Vuestros nombres están inscritos en el cielo 

Los setenta y dos regresan contentos. Hasta los demonios y los malos espíritus se les someten. Sucumben ante la fuerza rotunda del amor, del perdón, de la infinita misericordia. Pero Jesús les dice que no deben estar satisfechos solo porque han peleado y vencido contra el mal. Sí, han hecho un buen trabajo, la gente los ha escuchado y se han convertido. Pero la mayor alegría es otra. «Estad contentos porque vuestros nombres están inscritos en el Cielo». Están grabados en el corazón y en la mente de Dios. La causa de su alegría no son sus logros, sino el amor que les da su fuerza. 

Somos enviados 

Cuando finalizamos la misa, el sacerdote nos dice: «Id en paz». También nos envía, llenos de paz y alimentados por la Eucaristía. Y vamos al mundo como corderos. No somos lobos ni hemos de ser como ellos para vencerlos. Ser como ovejas, aún llevadas al matadero, como el mismo Jesús, significa renunciar al poder. Después de recibir el alimento eucarístico tenemos la fuerza suficiente para salir afuera y explicar las grandezas de Dios. 
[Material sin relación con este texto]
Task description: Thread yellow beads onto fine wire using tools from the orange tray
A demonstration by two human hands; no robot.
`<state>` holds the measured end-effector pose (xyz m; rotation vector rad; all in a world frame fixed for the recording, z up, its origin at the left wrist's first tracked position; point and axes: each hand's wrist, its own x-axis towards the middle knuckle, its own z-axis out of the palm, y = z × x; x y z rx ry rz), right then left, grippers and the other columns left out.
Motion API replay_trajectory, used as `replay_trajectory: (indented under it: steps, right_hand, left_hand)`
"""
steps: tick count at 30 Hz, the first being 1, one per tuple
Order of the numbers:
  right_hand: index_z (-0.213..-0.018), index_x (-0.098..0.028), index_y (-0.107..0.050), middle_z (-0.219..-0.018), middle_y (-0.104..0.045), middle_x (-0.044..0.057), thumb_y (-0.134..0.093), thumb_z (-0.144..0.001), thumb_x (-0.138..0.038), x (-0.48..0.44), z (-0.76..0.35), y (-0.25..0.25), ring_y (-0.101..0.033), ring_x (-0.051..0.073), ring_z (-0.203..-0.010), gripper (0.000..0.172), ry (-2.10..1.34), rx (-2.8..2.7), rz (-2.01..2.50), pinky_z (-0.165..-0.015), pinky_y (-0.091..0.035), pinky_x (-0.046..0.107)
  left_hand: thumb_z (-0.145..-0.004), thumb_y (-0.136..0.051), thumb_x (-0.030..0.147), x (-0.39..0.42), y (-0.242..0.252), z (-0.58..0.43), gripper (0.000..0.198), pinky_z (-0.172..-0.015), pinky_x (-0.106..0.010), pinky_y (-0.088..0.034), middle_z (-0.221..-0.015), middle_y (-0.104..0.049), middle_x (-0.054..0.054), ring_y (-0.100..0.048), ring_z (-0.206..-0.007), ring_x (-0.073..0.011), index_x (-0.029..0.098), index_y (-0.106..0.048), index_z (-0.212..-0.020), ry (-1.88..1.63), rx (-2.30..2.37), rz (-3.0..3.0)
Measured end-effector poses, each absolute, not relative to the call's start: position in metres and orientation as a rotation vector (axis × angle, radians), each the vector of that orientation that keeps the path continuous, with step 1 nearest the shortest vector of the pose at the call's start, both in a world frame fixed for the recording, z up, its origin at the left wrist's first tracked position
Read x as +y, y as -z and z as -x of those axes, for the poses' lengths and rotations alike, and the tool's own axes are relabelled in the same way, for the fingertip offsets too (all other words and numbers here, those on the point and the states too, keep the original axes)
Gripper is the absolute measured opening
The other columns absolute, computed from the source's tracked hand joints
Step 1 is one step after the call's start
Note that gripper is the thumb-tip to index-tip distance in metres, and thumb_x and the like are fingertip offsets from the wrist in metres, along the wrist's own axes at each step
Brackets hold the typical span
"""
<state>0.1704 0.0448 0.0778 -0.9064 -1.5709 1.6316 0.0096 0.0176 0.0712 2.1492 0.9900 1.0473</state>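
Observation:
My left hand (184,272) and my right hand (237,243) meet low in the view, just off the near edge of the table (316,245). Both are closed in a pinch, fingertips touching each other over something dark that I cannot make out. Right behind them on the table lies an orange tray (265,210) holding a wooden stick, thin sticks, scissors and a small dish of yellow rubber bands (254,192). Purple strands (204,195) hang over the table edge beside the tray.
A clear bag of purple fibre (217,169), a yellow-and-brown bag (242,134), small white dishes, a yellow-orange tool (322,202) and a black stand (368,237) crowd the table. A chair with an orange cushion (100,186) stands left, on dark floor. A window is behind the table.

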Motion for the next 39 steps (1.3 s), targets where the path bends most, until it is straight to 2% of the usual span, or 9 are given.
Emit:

Podemos comenzar con la propia historia. ¡Qué gracia tan grande, cuántos dones nos ha dado Dios! Nuestra misión, hoy, es esta: anunciar por todo el mundo que el amor de Dios está cerca y que somos instrumentos de ese amor. Ojalá vengamos a misa cada domingo satisfechos porque hemos cumplido nuestra labor. El testimonio de una vida entregada a los demás es el mejor mensaje evangelizador que podemos transmitir. No nos rindamos. Continuemos, tenaces y valientes. Demos lo que tenemos y hemos recibido. ¡Comuniquemos! No podemos quedarnos solo en la eucaristía, cerrados en el ámbito parroquial. Esto empobrece nuestra fe. Afuera la gente espera, hambrienta, que les anunciemos el amor de Dios.